# [INSTRUCTIONS TO FOLLOW]
Find the lines holding the string "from" in the data, then copy all of them.

# [DATA PROVIDED]
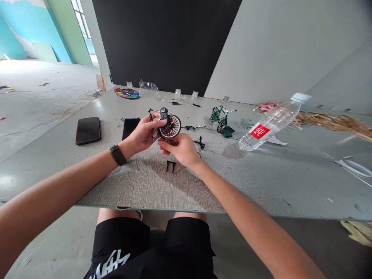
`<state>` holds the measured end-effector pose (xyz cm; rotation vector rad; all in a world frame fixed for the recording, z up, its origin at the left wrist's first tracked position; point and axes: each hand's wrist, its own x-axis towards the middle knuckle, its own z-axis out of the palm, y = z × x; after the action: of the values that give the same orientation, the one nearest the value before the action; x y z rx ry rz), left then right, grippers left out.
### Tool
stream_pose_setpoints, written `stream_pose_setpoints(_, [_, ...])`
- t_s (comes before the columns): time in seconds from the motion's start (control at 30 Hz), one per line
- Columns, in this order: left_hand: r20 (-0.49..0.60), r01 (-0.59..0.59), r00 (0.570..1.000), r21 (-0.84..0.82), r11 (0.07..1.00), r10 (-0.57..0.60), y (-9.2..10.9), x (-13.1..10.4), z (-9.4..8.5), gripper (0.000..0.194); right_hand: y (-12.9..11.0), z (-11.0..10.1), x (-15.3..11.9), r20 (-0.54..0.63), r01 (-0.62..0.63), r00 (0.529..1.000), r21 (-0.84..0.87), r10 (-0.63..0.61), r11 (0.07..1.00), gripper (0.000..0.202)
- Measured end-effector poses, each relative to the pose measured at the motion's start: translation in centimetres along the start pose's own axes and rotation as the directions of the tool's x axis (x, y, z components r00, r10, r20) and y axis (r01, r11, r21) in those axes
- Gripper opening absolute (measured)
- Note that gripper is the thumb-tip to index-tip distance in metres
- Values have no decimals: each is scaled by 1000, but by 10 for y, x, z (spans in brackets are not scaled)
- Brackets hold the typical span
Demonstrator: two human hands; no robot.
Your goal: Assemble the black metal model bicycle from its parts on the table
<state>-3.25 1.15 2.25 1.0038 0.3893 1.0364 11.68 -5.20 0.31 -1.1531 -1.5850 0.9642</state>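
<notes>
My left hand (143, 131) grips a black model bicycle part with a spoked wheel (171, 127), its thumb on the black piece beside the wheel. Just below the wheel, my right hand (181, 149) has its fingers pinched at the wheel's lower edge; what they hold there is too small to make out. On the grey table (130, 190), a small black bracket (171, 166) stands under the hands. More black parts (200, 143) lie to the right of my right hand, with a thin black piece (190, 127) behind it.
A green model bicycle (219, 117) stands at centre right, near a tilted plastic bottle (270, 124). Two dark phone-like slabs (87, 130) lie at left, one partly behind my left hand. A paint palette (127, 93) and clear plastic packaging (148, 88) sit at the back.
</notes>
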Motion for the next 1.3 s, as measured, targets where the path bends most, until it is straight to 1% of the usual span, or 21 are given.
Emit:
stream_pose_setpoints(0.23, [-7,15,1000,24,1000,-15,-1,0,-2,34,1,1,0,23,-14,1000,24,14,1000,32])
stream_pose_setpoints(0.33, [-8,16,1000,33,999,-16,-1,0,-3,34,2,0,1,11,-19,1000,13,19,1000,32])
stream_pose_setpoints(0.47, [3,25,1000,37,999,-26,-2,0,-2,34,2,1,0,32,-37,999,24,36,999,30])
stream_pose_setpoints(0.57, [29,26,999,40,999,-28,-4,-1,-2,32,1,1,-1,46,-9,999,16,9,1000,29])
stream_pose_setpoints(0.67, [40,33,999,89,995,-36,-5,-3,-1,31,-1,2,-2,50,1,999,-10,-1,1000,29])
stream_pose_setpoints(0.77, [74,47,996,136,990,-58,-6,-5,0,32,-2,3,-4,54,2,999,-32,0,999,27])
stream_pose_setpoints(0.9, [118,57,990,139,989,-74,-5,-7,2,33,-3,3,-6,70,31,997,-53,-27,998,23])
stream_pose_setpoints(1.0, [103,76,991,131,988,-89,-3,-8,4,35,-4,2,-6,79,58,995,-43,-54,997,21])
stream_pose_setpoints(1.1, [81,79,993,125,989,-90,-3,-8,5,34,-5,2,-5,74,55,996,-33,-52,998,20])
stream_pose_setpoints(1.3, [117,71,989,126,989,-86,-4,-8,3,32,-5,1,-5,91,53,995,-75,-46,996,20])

# [RESPONSE AREA]
- t_s (comes before the columns): time in seconds from the motion's start (control at 30 Hz), one per line
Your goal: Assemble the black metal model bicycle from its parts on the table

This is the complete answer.